▸ Instructions to follow
Only one span of the listing below should come back. It runs from the line with "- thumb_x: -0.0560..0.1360" through the line with "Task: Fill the", and each of its lines must be reproduced exactly.

▸ Raw data
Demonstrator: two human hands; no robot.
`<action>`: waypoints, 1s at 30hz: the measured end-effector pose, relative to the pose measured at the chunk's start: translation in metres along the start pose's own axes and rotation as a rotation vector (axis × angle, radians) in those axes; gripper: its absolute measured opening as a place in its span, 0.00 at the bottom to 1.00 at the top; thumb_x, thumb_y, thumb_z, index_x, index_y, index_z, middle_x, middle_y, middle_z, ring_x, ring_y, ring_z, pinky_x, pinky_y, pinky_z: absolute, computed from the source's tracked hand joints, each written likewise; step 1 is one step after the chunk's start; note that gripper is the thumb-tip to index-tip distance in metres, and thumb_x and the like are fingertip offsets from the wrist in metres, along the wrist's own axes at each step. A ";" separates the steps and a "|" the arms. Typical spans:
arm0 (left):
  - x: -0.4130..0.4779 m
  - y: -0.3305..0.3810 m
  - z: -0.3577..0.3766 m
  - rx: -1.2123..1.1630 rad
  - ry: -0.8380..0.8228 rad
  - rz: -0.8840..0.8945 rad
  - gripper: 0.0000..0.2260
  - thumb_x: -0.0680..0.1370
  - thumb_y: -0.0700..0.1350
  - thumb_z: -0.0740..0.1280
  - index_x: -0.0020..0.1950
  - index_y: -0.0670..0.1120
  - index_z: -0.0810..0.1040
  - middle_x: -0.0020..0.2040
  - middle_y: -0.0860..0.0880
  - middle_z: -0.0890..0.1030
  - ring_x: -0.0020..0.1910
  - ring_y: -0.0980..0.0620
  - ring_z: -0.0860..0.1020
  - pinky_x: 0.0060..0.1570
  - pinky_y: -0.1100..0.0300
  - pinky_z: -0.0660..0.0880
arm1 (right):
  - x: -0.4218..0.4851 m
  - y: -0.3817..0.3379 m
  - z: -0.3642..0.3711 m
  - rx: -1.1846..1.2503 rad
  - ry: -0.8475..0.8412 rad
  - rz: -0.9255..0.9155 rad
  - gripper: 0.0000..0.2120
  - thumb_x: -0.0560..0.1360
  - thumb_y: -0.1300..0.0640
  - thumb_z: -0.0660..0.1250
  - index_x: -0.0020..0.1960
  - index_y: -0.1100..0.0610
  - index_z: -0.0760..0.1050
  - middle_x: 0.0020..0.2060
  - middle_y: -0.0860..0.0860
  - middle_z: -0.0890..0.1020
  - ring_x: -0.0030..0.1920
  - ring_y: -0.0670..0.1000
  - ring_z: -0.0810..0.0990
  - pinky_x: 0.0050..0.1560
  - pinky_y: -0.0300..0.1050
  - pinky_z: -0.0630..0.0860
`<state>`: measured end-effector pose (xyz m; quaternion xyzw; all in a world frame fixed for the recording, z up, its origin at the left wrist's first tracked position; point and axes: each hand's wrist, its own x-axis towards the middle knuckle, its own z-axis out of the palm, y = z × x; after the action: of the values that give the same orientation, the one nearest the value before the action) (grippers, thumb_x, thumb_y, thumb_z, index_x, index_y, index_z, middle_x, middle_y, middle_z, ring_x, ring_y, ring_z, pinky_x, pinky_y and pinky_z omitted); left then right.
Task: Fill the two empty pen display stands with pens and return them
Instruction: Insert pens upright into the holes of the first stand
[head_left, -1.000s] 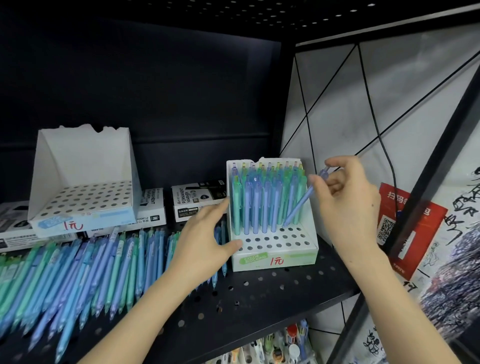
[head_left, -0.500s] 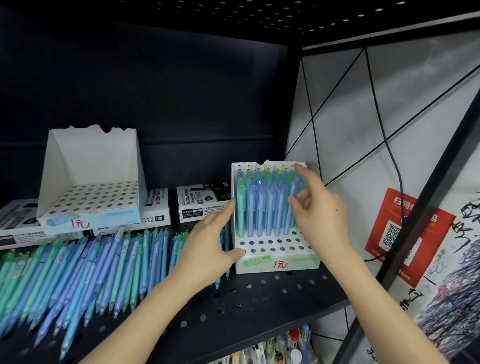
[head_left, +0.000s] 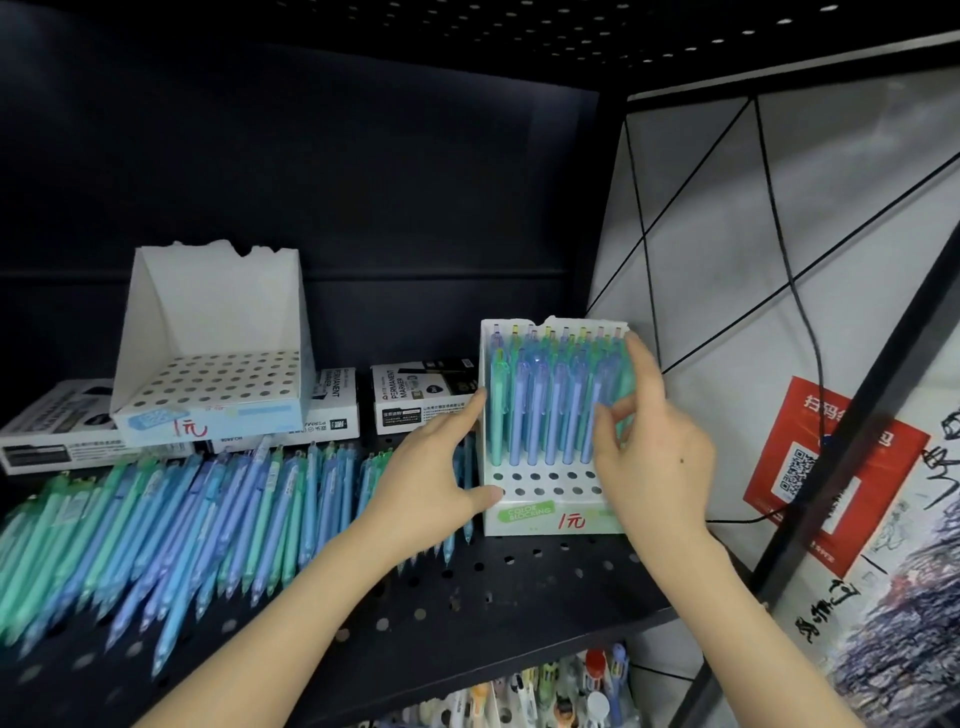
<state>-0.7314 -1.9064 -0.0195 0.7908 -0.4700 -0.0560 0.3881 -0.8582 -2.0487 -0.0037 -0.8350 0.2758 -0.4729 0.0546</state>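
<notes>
Pens (head_left: 156, 530) lie loose on the black perforated shelf (head_left: 493, 587) beside a pale wall (head_left: 717, 260).

The right stand (head_left: 540, 519), white card with a green label, sits upright near the shelf's right end. Upright pens (head_left: 535, 410), blue and green, fill its back rows; two front rows of holes are bare. The left stand (head_left: 218, 301), blue-labelled, holds none. Loose pens (head_left: 182, 519) lie side by side below it.
</notes>
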 end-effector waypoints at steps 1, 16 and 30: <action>-0.001 0.000 -0.003 -0.006 0.002 0.004 0.40 0.71 0.48 0.73 0.75 0.63 0.52 0.67 0.60 0.65 0.66 0.56 0.66 0.67 0.56 0.65 | -0.003 -0.007 -0.002 -0.015 0.052 -0.026 0.28 0.73 0.62 0.66 0.71 0.54 0.62 0.32 0.49 0.77 0.28 0.50 0.73 0.27 0.42 0.69; -0.102 -0.074 -0.122 0.386 0.399 -0.372 0.15 0.73 0.51 0.70 0.60 0.50 0.78 0.58 0.49 0.79 0.53 0.54 0.76 0.51 0.61 0.70 | -0.046 -0.124 0.078 0.177 -0.579 -0.392 0.25 0.78 0.39 0.55 0.68 0.54 0.67 0.55 0.52 0.78 0.55 0.53 0.76 0.50 0.45 0.73; -0.073 -0.078 -0.108 0.352 0.174 -0.591 0.38 0.68 0.57 0.73 0.73 0.46 0.62 0.67 0.47 0.73 0.63 0.48 0.73 0.62 0.55 0.71 | -0.047 -0.138 0.094 0.068 -0.655 -0.246 0.36 0.74 0.34 0.56 0.74 0.53 0.56 0.64 0.55 0.72 0.55 0.53 0.77 0.43 0.43 0.72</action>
<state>-0.6684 -1.7685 -0.0168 0.9492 -0.1886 -0.0162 0.2514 -0.7431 -1.9244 -0.0420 -0.9671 0.1251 -0.1920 0.1105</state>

▸ Written response
  - thumb_x: -0.0560..0.1360
  - thumb_y: -0.1300..0.0640
  - thumb_z: -0.0660..0.1250
  - index_x: -0.0020..0.1960
  - index_y: -0.1100..0.0610
  - index_z: -0.0760..0.1050
  - middle_x: 0.0020..0.2060
  - middle_y: -0.0860..0.0860
  - middle_z: -0.0890..0.1020
  - ring_x: -0.0030..0.1920
  - ring_y: -0.0670..0.1000
  - ring_z: -0.0810..0.0990
  - pinky_x: 0.0050..0.1560
  - pinky_y: -0.0300..0.1050
  - pinky_z: -0.0630..0.0860
`<state>`: measured end-effector pose (xyz m; quaternion xyzw; all in a world frame fixed for the recording, z up, its origin at the left wrist's first tracked position; point and axes: each hand's wrist, its own x-axis towards the middle knuckle, its own z-axis out of the palm, y = z × x; after the action: of the values that give the same orientation, the one nearest the value before the action) (grippers, thumb_x, thumb_y, thumb_z, index_x, index_y, index_z, middle_x, middle_y, middle_z, ring_x, ring_y, ring_z, pinky_x, pinky_y and pinky_z omitted); left then right.
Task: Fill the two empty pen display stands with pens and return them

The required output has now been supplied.